An Afternoon with Uncle Andy

Arts & Culture

Pictured: Donald Warhola talks to attendees about the man behind the iconic portraits.

Andy Warhol’s public persona exists as a sort of template for the modern artist. Aloof, mysterious, shy and prone to bouts of whimsy, Warhol captured the attention of the masses in the burgeoning age of television, frustrating attempts by interviewers to get a straight answer out of him and creating accessible art that had all of the weight of an increasingly brand-conscious media landscape And though Warhol was certainly shy and a bit eccentric, he, like any person, possessed a multi-faceted personality. To Donald Warhola, he was known as Uncle Andy.

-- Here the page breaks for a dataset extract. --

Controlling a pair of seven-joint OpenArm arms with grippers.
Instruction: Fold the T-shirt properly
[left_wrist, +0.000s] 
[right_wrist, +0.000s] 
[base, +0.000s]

Warhola, Andy Warhol’s nephew, sits on the board of The Andy Warhol Foundation for the Visual Arts and recently gave a talk called Warhol: Parellels and Dichotomies at the Manatee Performing Arts Center that explored the man behind the enigmatic persona. The “parallels” confirm some of the public perceptions of Warhol’s life, but the “dichotomies” illuminate a whole new side of the soft-spoken artist. Warhola remembers his uncle as a man with very traditional values—he ate well, exercised, had a close relationship with his family, went to church and volunteered regularly—hardly the kind of lifestyle that would make headlines. “My belief is that once his career took off he started to see the importance of his brand,” says Warhola, “and that controversy sells.” 

But Warhola says his uncle never allowed any controversy from his celebrity parties at The Factory to affect his family ties. Warhola remembers trying to pry information from Uncle Andy about the time he met Sylvester Stallone, but he deflected the question and asked how school was going. Uncle Andy was similarly tight-lipped when his family watched Duran Duranleave his studio after a portrait session. “He was very good about compartmentalizing his life,” says Warhola, “and he was very protective of his family.” And this, says Warhola, is arguably the most important part of his uncle’s legacy and indicative of his overarching philosophy in both his life and his art. “Under a high school year book photo,” says Warhola, “my uncle wrote that he wanted to be as authentic as a fingerprint.” Through a career that was sometimes ridiculed, often celebrated and always making headlines, Warhol maintained his connection to the working-class roots of his immigrant family and left an artistic legacy whose commercial success belied its profound sense of humanity.

Pictured: Donald Warhola talks to attendees about the man behind the iconic portraits.